Sequential backward exclusion (also known as backward selection) is a method of feature selection that starts with all of the features in the dataset and iteratively removes the least important features until the desired number of features is reached. The process of removing features is guided by a performance metric, such as accuracy or AUC, which is used to evaluate the performance of the model on the training data after each feature is removed. The features that have the greatest impact on the performance of the model are kept, while the least important features are removed.

Sequential forward selection (also known as forward selection) is a method of feature selection that starts with an empty set of features and iteratively adds the most important features to the set until the desired number of features is reached. The process of adding features is also guided by a performance metric, which is used to evaluate the performance of the model on the training data after each feature is added. The features that have the greatest impact on the performance of the model are added to the set, while the least important features are ignored.

In summary, sequential backward exclusion starts with all of the features in the dataset and iteratively removes the least important ones, while sequential forward selection starts with an empty set of features and iteratively adds the most important ones. Both methods aim to select a subset of relevant features that can improve the performance of the machine learning model.

2. **The main differences between the filter and wrapper methods for feature selection are:**

- Filter methods measure the relevance of features by their correlation with dependent variable while wrapper methods measure the usefulness of a subset of feature by actually training a model on it.
- Filter methods are much faster compared to wrapper methods as they do not involve training the models.

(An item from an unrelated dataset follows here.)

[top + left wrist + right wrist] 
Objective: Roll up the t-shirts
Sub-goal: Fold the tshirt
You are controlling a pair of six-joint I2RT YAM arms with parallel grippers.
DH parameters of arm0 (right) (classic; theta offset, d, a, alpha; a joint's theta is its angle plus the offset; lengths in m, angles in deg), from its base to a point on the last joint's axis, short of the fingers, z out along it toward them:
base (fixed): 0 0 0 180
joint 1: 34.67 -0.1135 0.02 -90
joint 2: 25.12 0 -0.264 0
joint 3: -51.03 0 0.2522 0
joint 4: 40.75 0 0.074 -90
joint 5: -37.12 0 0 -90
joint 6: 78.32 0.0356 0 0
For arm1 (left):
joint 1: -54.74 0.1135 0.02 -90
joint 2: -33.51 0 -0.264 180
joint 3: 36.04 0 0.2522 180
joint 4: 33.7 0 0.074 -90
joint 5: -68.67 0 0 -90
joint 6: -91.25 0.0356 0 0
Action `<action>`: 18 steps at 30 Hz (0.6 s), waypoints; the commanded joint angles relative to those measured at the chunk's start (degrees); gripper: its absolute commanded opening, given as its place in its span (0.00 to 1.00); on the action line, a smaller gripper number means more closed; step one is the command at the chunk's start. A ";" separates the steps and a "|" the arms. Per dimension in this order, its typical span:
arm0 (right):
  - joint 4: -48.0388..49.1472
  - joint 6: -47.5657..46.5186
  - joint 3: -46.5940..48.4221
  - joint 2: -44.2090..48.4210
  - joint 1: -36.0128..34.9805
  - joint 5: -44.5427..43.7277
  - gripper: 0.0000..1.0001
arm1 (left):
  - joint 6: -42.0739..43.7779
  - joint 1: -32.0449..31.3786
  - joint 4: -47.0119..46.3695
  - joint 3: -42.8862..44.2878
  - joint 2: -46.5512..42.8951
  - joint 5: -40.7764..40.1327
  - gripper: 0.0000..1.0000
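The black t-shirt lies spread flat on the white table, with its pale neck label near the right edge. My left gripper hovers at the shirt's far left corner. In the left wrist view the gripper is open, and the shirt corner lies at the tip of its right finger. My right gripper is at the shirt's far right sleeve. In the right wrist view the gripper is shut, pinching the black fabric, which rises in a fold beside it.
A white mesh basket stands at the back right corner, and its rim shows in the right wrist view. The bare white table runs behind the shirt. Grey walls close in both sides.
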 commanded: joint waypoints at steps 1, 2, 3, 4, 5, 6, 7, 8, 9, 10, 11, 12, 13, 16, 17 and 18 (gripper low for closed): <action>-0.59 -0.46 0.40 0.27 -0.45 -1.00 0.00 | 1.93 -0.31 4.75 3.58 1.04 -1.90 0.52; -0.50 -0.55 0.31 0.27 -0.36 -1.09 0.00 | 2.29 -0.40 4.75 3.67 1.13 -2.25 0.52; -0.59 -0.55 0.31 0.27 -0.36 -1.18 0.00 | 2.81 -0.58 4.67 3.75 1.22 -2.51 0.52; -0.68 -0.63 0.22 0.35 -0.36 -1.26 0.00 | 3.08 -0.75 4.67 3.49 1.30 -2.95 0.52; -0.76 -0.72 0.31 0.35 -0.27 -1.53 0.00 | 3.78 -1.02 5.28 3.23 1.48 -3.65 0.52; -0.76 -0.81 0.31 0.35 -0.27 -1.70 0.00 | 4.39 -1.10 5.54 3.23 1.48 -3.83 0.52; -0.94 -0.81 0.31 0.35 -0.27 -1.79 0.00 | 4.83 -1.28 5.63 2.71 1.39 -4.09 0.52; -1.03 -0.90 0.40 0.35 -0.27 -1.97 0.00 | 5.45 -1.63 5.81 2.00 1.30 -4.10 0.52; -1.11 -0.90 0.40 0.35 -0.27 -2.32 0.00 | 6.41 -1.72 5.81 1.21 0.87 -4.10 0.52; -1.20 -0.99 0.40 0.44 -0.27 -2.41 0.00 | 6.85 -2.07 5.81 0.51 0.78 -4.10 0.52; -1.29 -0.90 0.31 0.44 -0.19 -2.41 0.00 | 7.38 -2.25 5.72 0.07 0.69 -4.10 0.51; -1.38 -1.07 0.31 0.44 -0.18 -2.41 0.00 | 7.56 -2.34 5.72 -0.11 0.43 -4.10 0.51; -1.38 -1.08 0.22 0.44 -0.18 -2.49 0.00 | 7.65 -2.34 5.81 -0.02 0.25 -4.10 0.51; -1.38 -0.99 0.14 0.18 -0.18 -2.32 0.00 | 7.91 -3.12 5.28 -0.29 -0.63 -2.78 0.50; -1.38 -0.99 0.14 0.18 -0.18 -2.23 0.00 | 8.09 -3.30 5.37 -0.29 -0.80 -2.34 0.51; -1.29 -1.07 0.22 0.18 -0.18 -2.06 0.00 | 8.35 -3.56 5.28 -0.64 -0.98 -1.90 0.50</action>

On the other hand, wrapper methods are computationally very expensive as well.
- Filter methods use statistical methods for evaluation of a subset of features while wrapper methods use cross validation.
- Filter methods might fail to find the best subset of features in many occasions but wrapper methods can always provide the best subset of features.
- Using the subset of features from the wrapper methods make the model more prone to overfitting as compared to using subset of features from the filter methods.

3. **SMC vs. Jaccard coefficient**

SMC (short for "simple matching coefficient") and Jaccard coefficient are two measures that can be used to calculate the similarity between two sets.

The simple matching coefficient (SMC) is a measure of the similarity between two sets that counts the number of elements that are shared by both sets and divides it by the total number of elements in both sets. The SMC can be calculated using the following formula:

`SMC(A,B) = |A ∩ B| / |A ∪ B|`

where A and B are the two sets, ∩ represents the intersection of the sets (i.e., the elements that are common to both sets), and ∪ represents the union of the sets (i.e., the elements that are in either set).

The Jaccard coefficient (also known as the Jaccard index) is a measure of the similarity between two sets that counts the number of elements that are shared by both sets and divides it by the total number of elements in either set. The Jaccard coefficient can be calculated using the following formula:

`Jaccard(A,B) = |A ∩ B| / |A ∪ B|`

Both the SMC and Jaccard coefficient range from 0 to 1, where a value of 0 indicates that the sets have no elements in common, and a value of 1 indicates that the sets are identical.

In summary, the SMC and Jaccard coefficient are measures of the similarity between two sets that count the number of elements that are shared by both sets and divide it by a measure of the total number of elements in the sets. The main difference between the two measures is in the denominator of the formula, which determines how the total number of elements in the sets is calculated.